---------- RECORDS PROVIDED
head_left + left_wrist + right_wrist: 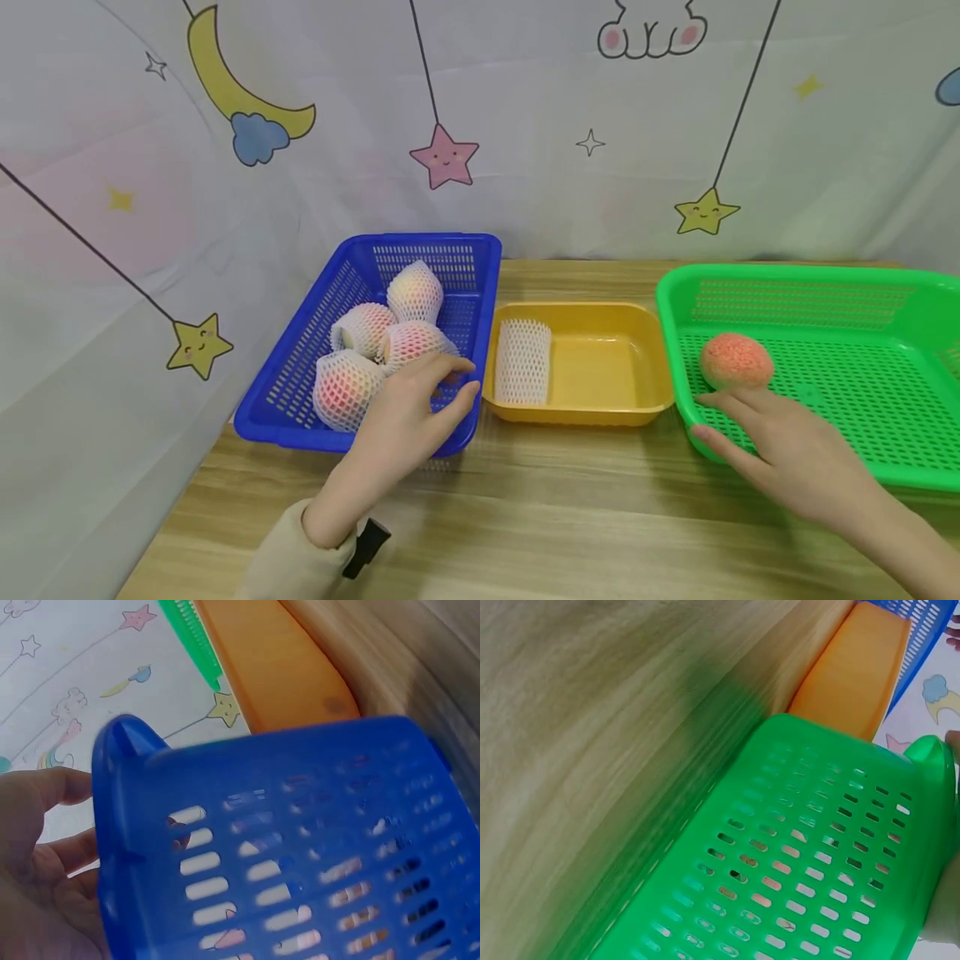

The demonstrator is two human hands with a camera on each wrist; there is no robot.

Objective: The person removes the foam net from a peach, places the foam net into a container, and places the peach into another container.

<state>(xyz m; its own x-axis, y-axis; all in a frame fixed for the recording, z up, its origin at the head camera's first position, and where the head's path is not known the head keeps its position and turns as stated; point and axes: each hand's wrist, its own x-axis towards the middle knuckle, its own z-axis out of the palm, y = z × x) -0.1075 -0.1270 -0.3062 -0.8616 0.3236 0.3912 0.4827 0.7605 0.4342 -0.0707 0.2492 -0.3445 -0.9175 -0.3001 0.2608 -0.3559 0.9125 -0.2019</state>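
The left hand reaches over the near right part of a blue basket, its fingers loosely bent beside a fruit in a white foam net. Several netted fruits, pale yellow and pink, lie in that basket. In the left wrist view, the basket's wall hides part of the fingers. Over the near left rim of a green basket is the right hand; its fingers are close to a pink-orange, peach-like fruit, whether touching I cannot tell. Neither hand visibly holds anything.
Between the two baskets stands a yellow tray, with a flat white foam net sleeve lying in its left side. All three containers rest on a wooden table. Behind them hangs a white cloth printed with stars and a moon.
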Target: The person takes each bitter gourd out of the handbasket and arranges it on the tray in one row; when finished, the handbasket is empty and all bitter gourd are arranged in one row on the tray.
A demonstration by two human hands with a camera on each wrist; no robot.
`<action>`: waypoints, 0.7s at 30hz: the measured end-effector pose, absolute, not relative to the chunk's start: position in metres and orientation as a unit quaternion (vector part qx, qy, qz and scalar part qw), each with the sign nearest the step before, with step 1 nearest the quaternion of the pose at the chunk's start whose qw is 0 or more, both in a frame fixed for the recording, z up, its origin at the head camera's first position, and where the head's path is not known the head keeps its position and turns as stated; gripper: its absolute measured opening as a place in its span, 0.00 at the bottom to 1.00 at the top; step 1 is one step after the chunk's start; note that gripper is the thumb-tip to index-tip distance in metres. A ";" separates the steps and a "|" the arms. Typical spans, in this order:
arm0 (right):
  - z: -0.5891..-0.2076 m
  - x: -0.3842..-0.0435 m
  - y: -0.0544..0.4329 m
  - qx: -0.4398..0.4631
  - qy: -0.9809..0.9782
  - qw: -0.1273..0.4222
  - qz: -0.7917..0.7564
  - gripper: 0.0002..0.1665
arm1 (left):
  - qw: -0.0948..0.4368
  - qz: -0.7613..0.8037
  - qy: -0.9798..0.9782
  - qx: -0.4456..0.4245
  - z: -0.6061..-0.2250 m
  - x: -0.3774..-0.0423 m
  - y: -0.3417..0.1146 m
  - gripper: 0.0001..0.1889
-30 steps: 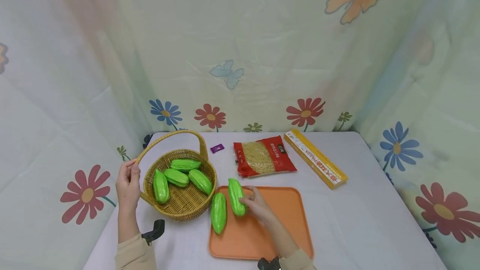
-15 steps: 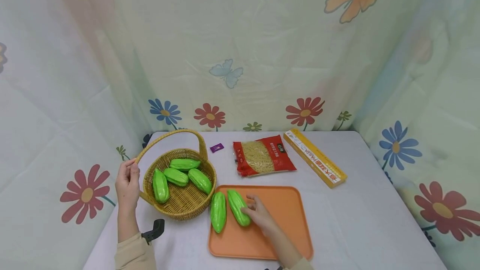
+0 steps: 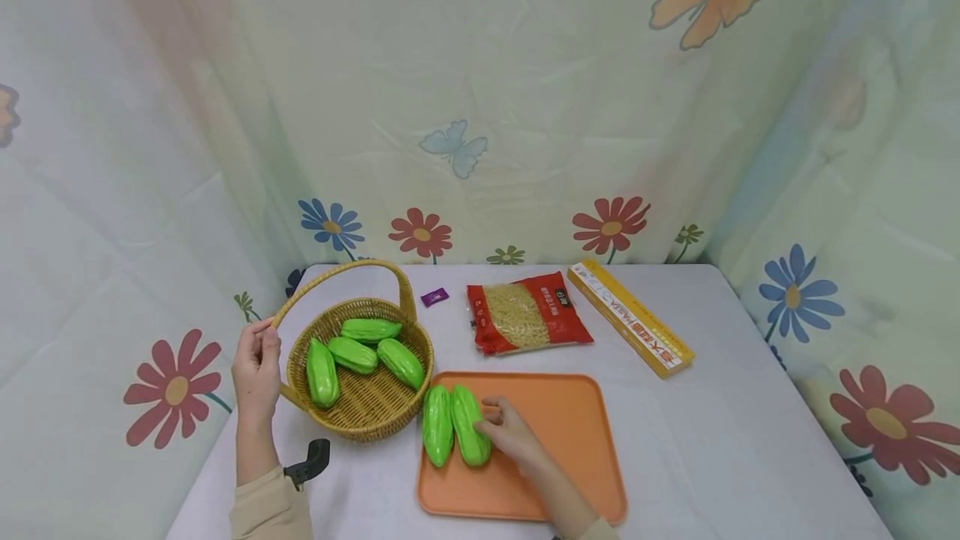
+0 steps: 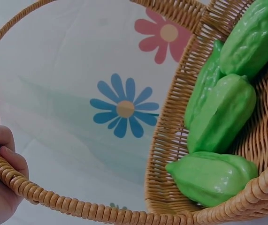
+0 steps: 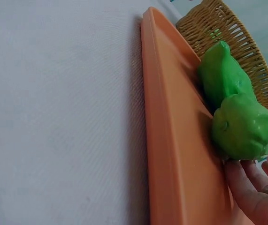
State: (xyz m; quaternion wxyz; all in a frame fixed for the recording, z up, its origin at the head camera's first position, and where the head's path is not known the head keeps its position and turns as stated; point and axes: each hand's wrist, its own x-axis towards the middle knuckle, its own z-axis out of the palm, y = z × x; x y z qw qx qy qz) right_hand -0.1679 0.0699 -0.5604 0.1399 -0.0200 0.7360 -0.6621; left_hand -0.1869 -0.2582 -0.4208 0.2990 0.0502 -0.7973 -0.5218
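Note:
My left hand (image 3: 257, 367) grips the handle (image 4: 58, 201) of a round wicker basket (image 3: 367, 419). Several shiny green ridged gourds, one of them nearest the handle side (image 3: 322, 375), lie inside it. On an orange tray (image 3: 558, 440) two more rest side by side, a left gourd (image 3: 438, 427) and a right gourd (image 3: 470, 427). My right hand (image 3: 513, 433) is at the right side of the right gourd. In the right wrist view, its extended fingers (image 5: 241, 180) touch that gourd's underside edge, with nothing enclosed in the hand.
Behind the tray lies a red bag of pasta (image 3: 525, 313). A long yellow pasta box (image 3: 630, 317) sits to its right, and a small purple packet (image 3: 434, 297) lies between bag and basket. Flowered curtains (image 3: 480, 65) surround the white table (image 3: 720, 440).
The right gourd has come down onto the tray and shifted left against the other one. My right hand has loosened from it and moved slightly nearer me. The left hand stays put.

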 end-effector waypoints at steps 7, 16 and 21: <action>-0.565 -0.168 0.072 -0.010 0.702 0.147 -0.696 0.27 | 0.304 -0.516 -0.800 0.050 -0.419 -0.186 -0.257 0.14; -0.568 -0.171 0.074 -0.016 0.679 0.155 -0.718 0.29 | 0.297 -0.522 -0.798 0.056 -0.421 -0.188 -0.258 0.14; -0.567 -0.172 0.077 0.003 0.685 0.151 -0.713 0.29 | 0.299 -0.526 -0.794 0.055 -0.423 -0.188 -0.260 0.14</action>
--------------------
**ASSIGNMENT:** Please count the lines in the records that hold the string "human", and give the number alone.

**RESPONSE AREA:** 2